I have worked in automotive R&D and systems engineering for about 15 years, across software development, systems architecture, product management, project management and requirements analysis, and have long participated in cross-team, cross-company and international project collaboration.

Through these experiences, I have grown increasingly aware that many R&D problems — on the surface development problems, testing problems or project-management problems — when traced back, are often related to requirements not being truly clarified.

A customer may provide a feature list, or several versions of requirement documents. HMI designs may contain new feature requests, and meetings and daily communication keep producing new decisions. Different information is scattered across documents, spreadsheets, images, emails and chat logs, and is often missing, contradictory or vaguely expressed.

Everyone discusses the same feature, but the model in their heads may be completely different

What makes it harder is that every participant understands the requirement based on their own experience.

The customer cares about the final experience, product cares about feature completeness, the systems engineer cares about boundaries and coordination, the software engineer cares about interfaces and implementation conditions, and the test engineer cares about exception scenarios and acceptance criteria. Everyone discusses the same feature, but the models formed in their heads may be completely different.

When the meeting ends, everyone may feel they understood. Only during development, integration or testing do the real problems surface: this condition was never defined, that exception scenario was never considered, the responsibility boundary of this module was understood differently by the two sides. So the team has to re-discuss, revise the design, rework development, or even renegotiate with the customer.

Complex requirements cannot rely on a single text document, nor be explained clearly in a single meeting. Requirements need to be co-built.

A vague requirement first needs professional analysis to be broken into goals, roles, flows, states, interactions, conditions, exceptions and boundaries. What is already clear needs to be expressed clearly; content inferred from experience cannot be treated as fact; and missing information needs to be turned into specific, answerable confirmation questions.

Diagrams are not decoration, but a model everyone can observe and modify together

Visual diagrams are very important in this process. A passage of text may produce different understandings in different people, but once flows, states and module interactions are drawn, many problems surface immediately. Diagrams are not to make the document look prettier, but to build a model everyone can observe, discuss and modify together.

But ordinary drawing tools cannot solve this either. They usually require the user to have already figured out what to draw. Users must create nodes, connections and layout themselves. Even if AI can quickly generate a diagram from text, it often just completes “text-to-diagram” without truly analyzing whether the requirement is complete, nor telling the user which content is explicitly stated in the original text, which is inferred by the system, and which still needs confirmation from both requirement sides.

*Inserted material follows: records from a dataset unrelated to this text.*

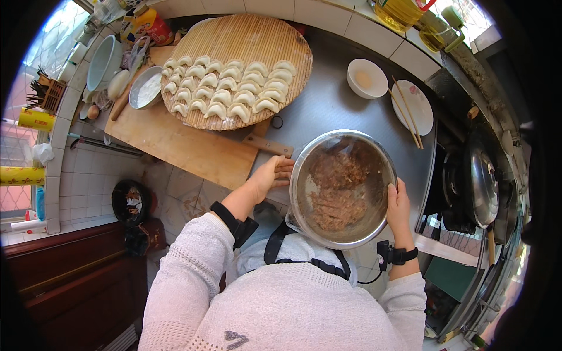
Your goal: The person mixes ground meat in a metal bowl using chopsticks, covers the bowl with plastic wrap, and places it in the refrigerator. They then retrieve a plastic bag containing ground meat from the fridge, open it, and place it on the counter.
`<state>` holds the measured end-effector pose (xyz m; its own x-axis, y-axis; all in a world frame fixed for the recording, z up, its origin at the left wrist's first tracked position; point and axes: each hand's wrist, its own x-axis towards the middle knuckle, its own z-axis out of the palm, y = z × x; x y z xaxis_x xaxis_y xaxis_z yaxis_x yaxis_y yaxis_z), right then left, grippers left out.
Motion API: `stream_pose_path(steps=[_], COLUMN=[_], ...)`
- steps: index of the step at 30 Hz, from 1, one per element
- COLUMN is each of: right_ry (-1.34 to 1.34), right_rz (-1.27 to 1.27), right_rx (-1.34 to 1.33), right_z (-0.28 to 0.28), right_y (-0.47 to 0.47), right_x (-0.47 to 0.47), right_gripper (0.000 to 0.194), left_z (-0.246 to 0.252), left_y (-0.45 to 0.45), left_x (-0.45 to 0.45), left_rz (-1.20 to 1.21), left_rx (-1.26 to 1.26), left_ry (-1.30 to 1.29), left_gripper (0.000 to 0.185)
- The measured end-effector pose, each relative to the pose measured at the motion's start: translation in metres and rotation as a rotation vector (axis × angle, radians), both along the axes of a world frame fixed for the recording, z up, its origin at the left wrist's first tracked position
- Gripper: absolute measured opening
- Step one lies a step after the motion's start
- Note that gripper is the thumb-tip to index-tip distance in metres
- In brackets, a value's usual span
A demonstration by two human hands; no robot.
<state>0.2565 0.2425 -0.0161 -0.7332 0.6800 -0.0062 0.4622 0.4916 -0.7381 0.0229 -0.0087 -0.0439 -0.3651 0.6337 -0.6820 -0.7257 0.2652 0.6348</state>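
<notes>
A round metal bowl [299, 210] of minced meat filling [338, 193] is in front of my body, over the worktop's front edge. What looks like clear plastic film stretches across its mouth. My right hand [398, 204] grips the right rim, thumb on top. Beside the left rim is my left hand [271, 175], fingers extended and slightly apart; whether the fingertips touch the bowl cannot be made out. Behind, a round reed tray [246, 39] carries rows of crescent dumplings [228, 83]. It partly overlaps a wooden board [189, 145].
A bowl of flour [147, 90] stands left of the tray, next to a rolling pin [120, 104]. On the metal worktop [325, 105] are a white bowl [366, 79] and a plate [421, 109] with chopsticks [406, 112] across it. A lidded pan [480, 184] occupies the right side.
</notes>
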Motion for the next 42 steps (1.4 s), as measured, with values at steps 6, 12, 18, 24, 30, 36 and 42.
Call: stream_pose_path(steps=[6, 12, 18, 24, 30, 36, 42], right_ry=[0.010, 0.008, -0.041, -0.042, -0.022, 0.109, 0.246], right_rz=[0.055, 0.052, 0.057, 0.058, 0.042, 0.074, -0.099], right_rx=[-0.029, -0.018, 0.029, 0.069, 0.035, -0.219, -0.711], right_z=[0.004, 0.005, 0.002, 0.000, -0.002, -0.007, -0.009], right_y=[0.005, 0.007, 0.014, 0.017, 0.020, 0.023, 0.014], right_x=[0.001, -0.003, -0.006, -0.007, -0.010, -0.003, 0.002], right_gripper=[0.034, 0.032, 0.029, 0.030, 0.029, 0.031, 0.026], left_z=[0.001, -0.016, -0.032, 0.013, 0.061, 0.056, 0.035], left_y=[0.036, 0.037, 0.019, -0.043, -0.045, -0.027, -0.007], left_x=[-0.001, 0.001, 0.030, 0.066, 0.104, 0.103, 0.088], left_rz=[0.082, -0.016, -0.019, 0.114, 0.067, 0.185, 0.145], left_rx=[0.027, -0.004, -0.029, -0.286, 0.021, 0.114, 0.059], left_ry=[0.128, 0.354, 0.623, 0.386, -0.222, -0.147, 0.051], left_gripper=[0.034, 0.021, 0.023, 0.027, 0.026, 0.027, 0.032])
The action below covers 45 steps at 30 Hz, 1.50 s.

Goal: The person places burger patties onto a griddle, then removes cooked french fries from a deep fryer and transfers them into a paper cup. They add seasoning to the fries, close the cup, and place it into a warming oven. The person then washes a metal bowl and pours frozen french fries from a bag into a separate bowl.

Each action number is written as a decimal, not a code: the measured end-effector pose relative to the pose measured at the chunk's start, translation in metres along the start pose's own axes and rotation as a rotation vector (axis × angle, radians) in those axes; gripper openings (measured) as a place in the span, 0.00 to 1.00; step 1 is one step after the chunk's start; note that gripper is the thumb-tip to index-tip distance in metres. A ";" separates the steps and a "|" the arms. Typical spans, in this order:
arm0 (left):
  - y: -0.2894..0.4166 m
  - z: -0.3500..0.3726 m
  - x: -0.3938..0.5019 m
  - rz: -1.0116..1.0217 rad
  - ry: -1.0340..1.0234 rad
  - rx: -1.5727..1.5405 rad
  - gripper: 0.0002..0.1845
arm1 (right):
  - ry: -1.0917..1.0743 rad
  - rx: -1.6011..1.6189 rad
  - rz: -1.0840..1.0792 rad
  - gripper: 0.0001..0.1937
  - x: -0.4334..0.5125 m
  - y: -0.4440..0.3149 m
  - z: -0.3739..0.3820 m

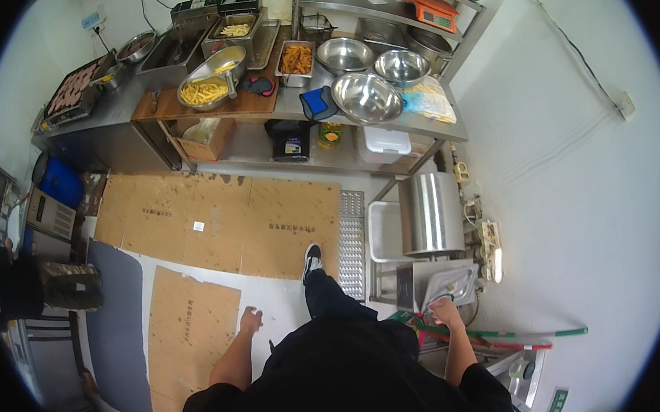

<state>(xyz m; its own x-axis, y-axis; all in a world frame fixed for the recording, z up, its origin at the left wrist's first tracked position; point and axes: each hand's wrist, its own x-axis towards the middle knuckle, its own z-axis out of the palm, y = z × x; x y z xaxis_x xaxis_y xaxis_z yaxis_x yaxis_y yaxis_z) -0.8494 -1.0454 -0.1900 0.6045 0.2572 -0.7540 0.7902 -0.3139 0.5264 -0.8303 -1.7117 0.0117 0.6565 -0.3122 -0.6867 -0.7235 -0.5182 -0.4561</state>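
My left hand (251,319) hangs over the floor at the lower middle, fingers partly curled and apart, holding nothing that I can see. At the right, my right hand (442,311) is closed on a small item whose kind I cannot make out, beside a metal lid or tray (456,284). Ahead stands a steel worktable (314,110) bearing a steel bowl (367,98), a divided steel bowl of fries (203,92) and a steel pan of browned fried food (296,59). A blue and dark mitt or cloth (317,103) lies near the front edge.
Cardboard sheets (218,244) cover part of the floor. A griddle with meat (74,87) and a deep fryer (174,51) stand at the left. A large steel cylinder (431,213) and green and red poles (527,337) are at the right. Another person (8,287) stands at the far left.
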 end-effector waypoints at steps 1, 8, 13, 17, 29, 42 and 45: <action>-0.003 -0.012 0.004 0.007 -0.012 -0.041 0.19 | -0.040 -0.061 -0.104 0.13 0.031 -0.027 0.007; -0.027 -0.109 -0.031 -0.332 0.066 -0.448 0.10 | -0.089 0.395 -0.297 0.11 0.213 -0.301 0.055; 0.036 -0.136 -0.026 -0.261 0.111 -0.376 0.09 | -0.226 1.089 0.021 0.32 0.299 -0.493 0.049; 0.099 -0.143 0.018 -0.200 0.098 -0.428 0.09 | -0.099 1.370 0.124 0.24 0.356 -0.565 0.048; 0.371 -0.149 0.265 0.208 -0.053 -0.297 0.13 | 0.343 1.096 -0.015 0.16 0.267 -0.578 -0.009; 0.683 -0.077 0.261 0.586 -0.391 0.115 0.17 | -0.089 1.184 -0.555 0.20 0.409 -0.945 -0.213; 0.706 -0.048 0.254 0.657 -0.308 0.138 0.16 | -0.212 1.241 -0.451 0.31 0.438 -0.993 -0.229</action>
<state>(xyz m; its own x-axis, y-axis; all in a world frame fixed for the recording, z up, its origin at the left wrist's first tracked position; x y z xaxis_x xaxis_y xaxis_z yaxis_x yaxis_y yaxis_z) -0.1329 -1.1583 0.0091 0.8766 -0.2853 -0.3876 0.2432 -0.4324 0.8683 0.2241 -1.5158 0.2936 0.9239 -0.1189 -0.3636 -0.2420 0.5546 -0.7961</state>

This is exactly why I built the Requirement Model Co-builder

I hope it is not a tool that replaces engineers' thinking, but one that helps both requirement sides think and communicate better.

Users can input a vague requirement, an Excel list or a requirement screenshot. The system first performs professional requirement analysis, identifying features, flows, states and interaction relationships, while discovering missing information and generating confirmation questions. Then the system turns the current understanding into a visual model.

Both requirement sides can continuously clarify based on these questions and diagrams. Each answer updates the model; confirmed content gradually grows, and parts still vague stay as pending questions. Eventually, the initially scattered and vague description can gradually form a clearer, reviewable, traceable engineering requirement and diagram model.

This tool also embeds the professional understanding I accumulated over 15 years in automotive R&D and systems engineering. It cares not only about the normal flow, but also about exception paths, boundary conditions, state transitions, module responsibilities and verification methods. These are exactly what complex engineering requirements most easily miss, and most easily cause later rework.

AI does not make the final judgment, but can help us see problems earlier

I do not believe AI can replace customers, product managers, systems engineers or R&D teams in making final judgments. Whether a requirement is correct still needs to be confirmed by people who truly understand the business and the product.

What AI is better suited for is the other part of the work: helping us quickly organize information, build models, find gaps, raise questions, and promptly settle each clarification.

Let both requirement sides, before development truly begins, form a shared understanding of what they are co-building.

If it can make a requirement review more effective, let an important condition be discovered earlier, and let a rework that would otherwise happen be avoided, then this tool has produced real value.

Currently, this product is still in an early invite-only trial stage. I will continue validating with real but sanitized engineering scenarios, and I also hope to hear feedback from systems engineers, product managers, R&D engineers, test engineers and project managers.

It should not come only from my experience, but should be co-built by users in more real requirement scenarios.